• **What to produce**
Print all of the data below exactly as it appears, leaving out every image.

Top of Supplied information

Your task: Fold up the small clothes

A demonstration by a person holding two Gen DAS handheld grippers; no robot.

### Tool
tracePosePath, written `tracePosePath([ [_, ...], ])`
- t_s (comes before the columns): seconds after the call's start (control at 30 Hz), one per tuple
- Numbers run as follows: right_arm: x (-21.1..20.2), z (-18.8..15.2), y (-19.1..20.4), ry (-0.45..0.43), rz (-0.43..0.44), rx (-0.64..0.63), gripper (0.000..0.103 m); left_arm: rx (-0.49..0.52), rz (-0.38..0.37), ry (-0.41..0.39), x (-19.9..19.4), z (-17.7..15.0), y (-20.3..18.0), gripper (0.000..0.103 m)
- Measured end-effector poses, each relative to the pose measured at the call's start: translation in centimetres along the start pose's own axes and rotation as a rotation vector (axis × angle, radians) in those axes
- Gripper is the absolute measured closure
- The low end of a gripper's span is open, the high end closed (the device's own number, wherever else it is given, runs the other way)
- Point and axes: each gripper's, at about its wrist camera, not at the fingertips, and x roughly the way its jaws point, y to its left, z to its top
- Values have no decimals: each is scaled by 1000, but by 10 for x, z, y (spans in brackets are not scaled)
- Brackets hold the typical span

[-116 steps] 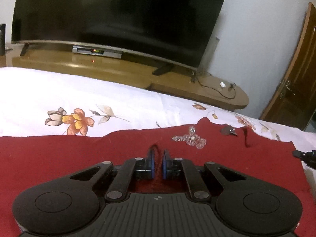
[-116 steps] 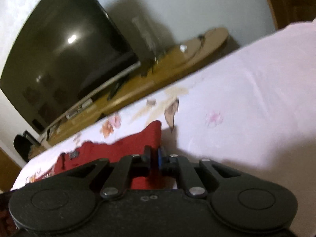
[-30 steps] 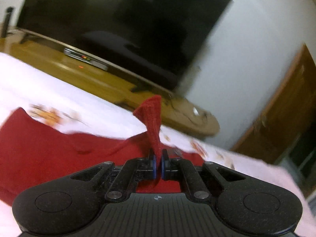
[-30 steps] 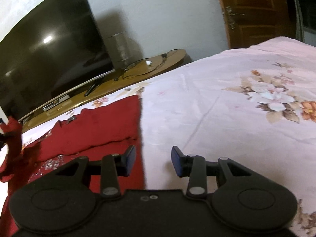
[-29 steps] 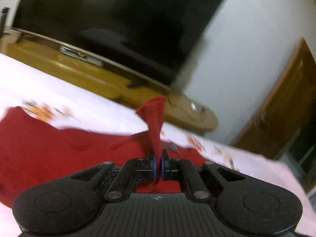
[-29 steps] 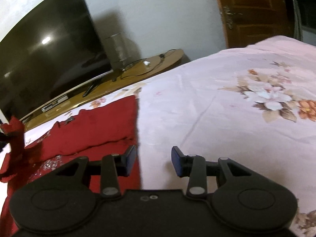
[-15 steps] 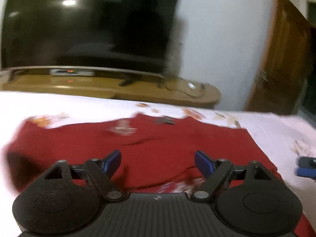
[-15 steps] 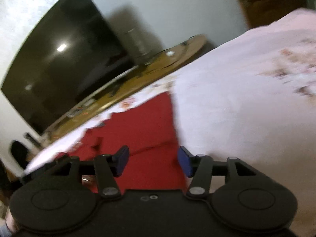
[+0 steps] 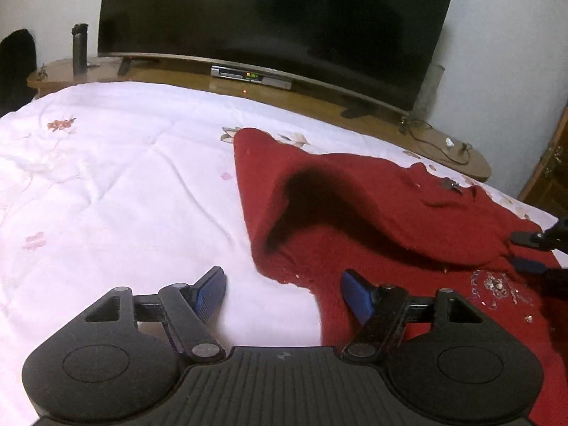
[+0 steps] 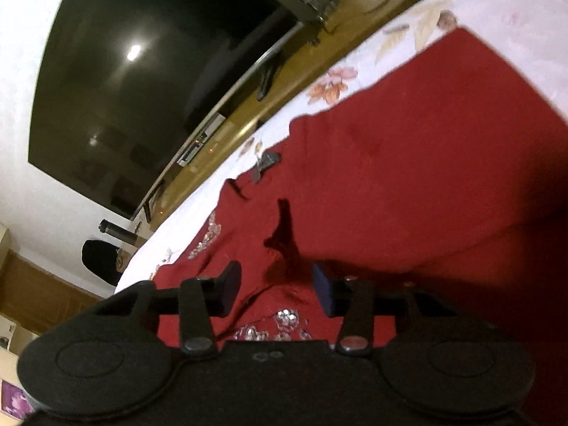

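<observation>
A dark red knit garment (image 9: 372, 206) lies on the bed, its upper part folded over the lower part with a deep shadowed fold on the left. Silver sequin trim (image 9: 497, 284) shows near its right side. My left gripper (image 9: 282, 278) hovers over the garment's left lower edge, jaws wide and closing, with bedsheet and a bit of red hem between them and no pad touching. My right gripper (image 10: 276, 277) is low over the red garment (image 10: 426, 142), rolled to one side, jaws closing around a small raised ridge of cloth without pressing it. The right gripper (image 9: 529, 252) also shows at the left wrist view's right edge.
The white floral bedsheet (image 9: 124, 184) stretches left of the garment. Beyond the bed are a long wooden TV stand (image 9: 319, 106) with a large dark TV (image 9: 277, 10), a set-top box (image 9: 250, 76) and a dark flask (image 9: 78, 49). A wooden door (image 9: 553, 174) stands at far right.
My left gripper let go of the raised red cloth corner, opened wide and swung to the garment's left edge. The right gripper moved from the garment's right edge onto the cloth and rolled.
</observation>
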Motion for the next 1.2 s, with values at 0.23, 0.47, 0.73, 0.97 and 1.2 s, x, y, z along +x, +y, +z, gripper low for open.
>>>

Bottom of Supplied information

• **Answer area**
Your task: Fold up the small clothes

A demonstration by a person holding two Gen DAS handheld grippers; no robot.

### Tool
tracePosePath, written `tracePosePath([ [_, ...], ])`
- t_s (comes before the columns): seconds after the call's start (control at 30 Hz), one per tuple
- Numbers run as follows: right_arm: x (-21.1..20.2), z (-18.8..15.2), y (-19.1..20.4), ry (-0.45..0.43), rz (-0.43..0.44), rx (-0.64..0.63), gripper (0.000..0.103 m); left_arm: rx (-0.49..0.52), rz (-0.38..0.37), ry (-0.41..0.39), x (-19.9..19.4), z (-17.7..15.0), y (-20.3..18.0), gripper (0.000..0.103 m)
- Measured end-effector poses, each relative to the pose measured at the call's start: translation in centimetres along the start pose's own axes and rotation as a rotation vector (axis × angle, radians) in those axes
- Gripper is the absolute measured closure
- The low end of a gripper's span is open, the high end closed (the device's own number, wherever else it is given, runs the other way)
- Point and axes: each gripper's, at about its wrist camera, not at the fingertips, and x roughly the way its jaws point, y to its left, z to its top
- Values have no decimals: each is scaled by 1000, but by 10 for x, z, y (spans in brackets are not scaled)
- Brackets hold the typical span

[-116 steps] 
[-116 steps] 
[-30 steps] 
[-30 steps] 
[-29 steps] 
[-29 steps] 
[-15 steps] 
[-15 steps] 
[+0 steps] 
[+0 steps] 

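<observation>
A dark red knit garment (image 9: 372, 206) lies on the bed, its upper part folded over the lower part with a deep shadowed fold on the left. Silver sequin trim (image 9: 497, 284) shows near its right side. My left gripper (image 9: 282, 278) hovers over the garment's left lower edge, jaws wide and closing, with bedsheet and a bit of red hem between them and no pad touching. My right gripper (image 10: 276, 277) is low over the red garment (image 10: 426, 142), rolled to one side, jaws closing around a small raised ridge of cloth without pressing it. The right gripper (image 9: 529, 252) also shows at the left wrist view's right edge.
The white floral bedsheet (image 9: 124, 184) stretches left of the garment. Beyond the bed are a long wooden TV stand (image 9: 319, 106) with a large dark TV (image 9: 277, 10), a set-top box (image 9: 250, 76) and a dark flask (image 9: 78, 49). A wooden door (image 9: 553, 174) stands at far right.
My left gripper let go of the raised red cloth corner, opened wide and swung to the garment's left edge. The right gripper moved from the garment's right edge onto the cloth and rolled.
</observation>
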Motion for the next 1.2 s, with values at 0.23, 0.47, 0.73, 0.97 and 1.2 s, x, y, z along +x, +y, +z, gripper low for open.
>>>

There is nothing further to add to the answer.